Di fatto, secondo l’Agenzia, questo spostamento di periodo nell’Articolo ha portato gli immobili in questione a beneficiare di un’imposta fissa, diversamente dalla volontà iniziale legislatore: si ritiene infatti illogico che sia proprio questa categoria di immobili di grande lusso e pregio a godere di una agevolazione fiscale così marcata.
Successivamente al dissenso espresso dall’Agenzia, la società ha fatto appello ricorrendo alla Commissione Tributaria Regionale la quale, interpretando le leggi in senso letterale, ha dato invece ragione al ricorrente. È stata quindi l’Agenzia delle Entrate a ricorrere in Cassazione, segnalando che il citato Articolo 10 fa riferimento ai periodi 4°, 5° e 9° del comma 1 dell’Articolo 1 della Tariffa, il quale però è stato modificato dal citato Articolo 7, comma 7, modifica con cui i periodi 4° e 5° sono diventati, rispettivamente, 5° e 6°, escludendo quindi l’attuale 4° periodo, quello degli immobili di pregio.

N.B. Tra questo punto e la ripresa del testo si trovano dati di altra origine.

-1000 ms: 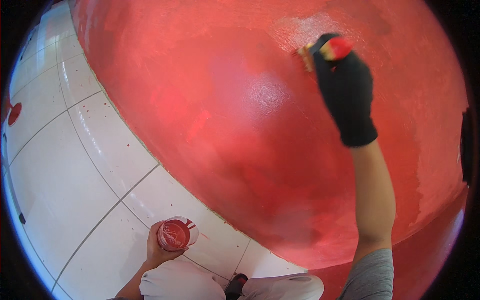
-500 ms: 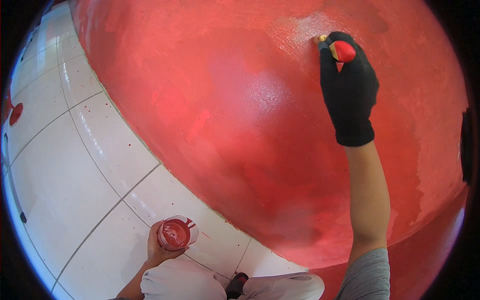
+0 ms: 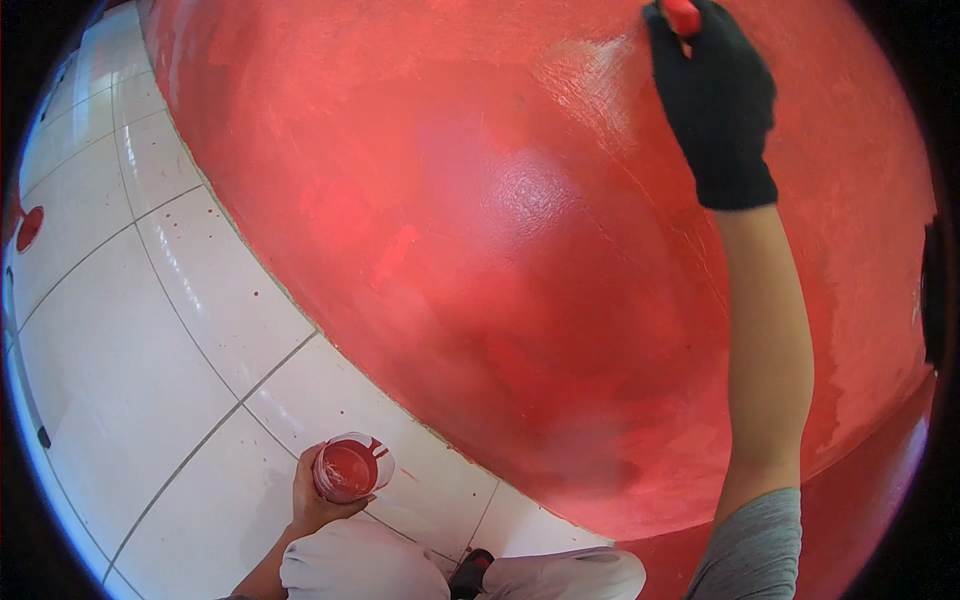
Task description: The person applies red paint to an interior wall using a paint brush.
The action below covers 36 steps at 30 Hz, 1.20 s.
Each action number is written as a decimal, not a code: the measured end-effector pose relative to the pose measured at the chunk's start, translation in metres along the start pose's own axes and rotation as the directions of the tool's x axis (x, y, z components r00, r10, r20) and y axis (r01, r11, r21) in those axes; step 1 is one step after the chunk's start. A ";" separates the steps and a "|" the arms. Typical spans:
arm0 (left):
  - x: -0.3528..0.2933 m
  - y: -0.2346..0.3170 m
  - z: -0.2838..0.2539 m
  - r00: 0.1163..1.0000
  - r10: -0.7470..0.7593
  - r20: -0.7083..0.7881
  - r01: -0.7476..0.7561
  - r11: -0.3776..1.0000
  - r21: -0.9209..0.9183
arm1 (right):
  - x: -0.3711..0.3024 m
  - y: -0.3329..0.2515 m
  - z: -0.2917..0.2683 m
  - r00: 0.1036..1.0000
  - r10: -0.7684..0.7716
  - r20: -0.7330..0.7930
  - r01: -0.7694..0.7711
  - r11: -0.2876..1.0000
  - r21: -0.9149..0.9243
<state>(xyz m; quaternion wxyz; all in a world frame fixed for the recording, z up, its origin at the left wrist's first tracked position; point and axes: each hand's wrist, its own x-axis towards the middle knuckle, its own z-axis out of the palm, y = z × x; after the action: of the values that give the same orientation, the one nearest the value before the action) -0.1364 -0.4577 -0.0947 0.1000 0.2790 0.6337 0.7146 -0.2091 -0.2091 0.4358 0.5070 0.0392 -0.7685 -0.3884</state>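
Bare, my left hand [image 3: 308,497] is closed around a see-through tub [image 3: 384,464] low in front of me. Red paint [image 3: 347,471] fills part of it, and streaks of it run down the inside wall. My right hand [image 3: 718,115], in a black knitted glove, is stretched far out over the red-painted wall [image 3: 480,330]. It grips a paintbrush [image 3: 683,15] by the handle, whose red end points toward me. The bristles are hidden behind the hand at the top edge of the view. Wet, shiny paint [image 3: 600,85] shows just left of the glove.
White floor tiles [image 3: 120,340] with small red drips run along the wall's foot on the left. A round red thing [image 3: 30,229] lies at the far left. Below are my light trousers [image 3: 360,565] and a dark shoe [image 3: 472,572].
My right hand has moved up and slightly right along the wall with the brush. The left hand and the tub have stayed almost in place.
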 end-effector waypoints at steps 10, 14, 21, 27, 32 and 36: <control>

La Corte Suprema ha dato ragione all’Agenzia delle Entrate, ritenendo errata l’interpretazione “letterale” della CTR. Questa decisione è giunta al termine di un processo di interpretazione giuridica piuttosto tecnico e che quindi in questa sede riteniamo inutile inserire, in quanto poco agevole e comprensibile per i non esperti di diritto. Ci basti sapere che, al termine del processo interpretativo, i giudici di Cassazione hanno deliberato che lo spostamento dei periodi nel comma in questione non può essere considerato come l’introduzione di una nuova agevolazione ipotecaria e catastale a vantaggio di una categoria di immobili che, prima di questo spostamento, non ne erano beneficiari. Per questo, nella sentenza si legge che “i trasferimenti di immobili di interesse storico artistico sono tuttora soggetti alle imposte ipotecaria e catastale in misura proporzionale e non fissa, non essendo intervenuto alcun provvedimento legislativo inteso a modificare la relativa disciplina”.